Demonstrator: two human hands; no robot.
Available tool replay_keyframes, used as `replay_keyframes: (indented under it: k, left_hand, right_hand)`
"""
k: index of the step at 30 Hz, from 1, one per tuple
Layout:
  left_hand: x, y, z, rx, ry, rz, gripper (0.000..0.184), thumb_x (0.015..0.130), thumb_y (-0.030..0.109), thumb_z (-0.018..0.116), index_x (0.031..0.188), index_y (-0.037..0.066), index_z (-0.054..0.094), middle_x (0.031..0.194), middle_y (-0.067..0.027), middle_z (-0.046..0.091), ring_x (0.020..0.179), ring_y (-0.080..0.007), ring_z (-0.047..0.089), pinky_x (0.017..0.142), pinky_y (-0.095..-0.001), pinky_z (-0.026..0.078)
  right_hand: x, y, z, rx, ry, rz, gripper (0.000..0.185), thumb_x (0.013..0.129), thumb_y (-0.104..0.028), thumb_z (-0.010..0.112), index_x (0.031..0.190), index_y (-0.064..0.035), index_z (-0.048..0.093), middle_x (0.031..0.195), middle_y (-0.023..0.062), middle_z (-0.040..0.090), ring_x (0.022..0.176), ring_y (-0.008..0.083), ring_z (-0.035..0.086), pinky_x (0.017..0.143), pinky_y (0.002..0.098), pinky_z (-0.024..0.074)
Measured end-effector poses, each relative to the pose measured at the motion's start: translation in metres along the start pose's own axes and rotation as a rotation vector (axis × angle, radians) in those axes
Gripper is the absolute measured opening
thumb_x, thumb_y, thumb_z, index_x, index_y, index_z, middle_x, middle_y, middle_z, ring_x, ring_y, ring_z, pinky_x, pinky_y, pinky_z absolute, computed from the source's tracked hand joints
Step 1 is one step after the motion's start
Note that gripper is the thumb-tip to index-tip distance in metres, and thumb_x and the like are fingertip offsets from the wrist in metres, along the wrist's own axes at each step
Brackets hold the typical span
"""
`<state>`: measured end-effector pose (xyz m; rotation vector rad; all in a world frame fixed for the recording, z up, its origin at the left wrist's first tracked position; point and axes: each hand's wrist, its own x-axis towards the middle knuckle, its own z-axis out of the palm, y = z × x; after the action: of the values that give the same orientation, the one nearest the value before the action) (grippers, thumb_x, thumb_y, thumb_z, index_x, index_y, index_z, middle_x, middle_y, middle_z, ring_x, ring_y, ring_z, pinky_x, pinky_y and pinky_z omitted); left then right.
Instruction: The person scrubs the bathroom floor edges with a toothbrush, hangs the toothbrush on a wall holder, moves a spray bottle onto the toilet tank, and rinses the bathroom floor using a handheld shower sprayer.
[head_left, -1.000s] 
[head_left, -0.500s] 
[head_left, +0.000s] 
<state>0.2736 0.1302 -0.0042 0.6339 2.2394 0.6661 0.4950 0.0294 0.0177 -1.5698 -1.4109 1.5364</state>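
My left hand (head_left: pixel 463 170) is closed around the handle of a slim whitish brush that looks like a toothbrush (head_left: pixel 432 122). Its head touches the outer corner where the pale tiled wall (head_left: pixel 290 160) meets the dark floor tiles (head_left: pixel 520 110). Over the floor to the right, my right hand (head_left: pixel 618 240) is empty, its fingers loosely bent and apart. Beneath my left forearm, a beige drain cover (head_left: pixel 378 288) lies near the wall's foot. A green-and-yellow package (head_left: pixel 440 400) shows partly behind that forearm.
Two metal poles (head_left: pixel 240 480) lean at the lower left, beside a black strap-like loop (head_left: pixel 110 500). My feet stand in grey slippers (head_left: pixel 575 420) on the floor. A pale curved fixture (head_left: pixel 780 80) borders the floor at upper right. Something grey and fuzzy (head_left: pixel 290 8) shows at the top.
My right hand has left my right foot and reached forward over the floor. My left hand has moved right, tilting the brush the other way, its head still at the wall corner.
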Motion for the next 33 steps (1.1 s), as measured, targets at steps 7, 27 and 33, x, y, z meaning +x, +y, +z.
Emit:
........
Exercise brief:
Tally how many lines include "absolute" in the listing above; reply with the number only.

Response area:
2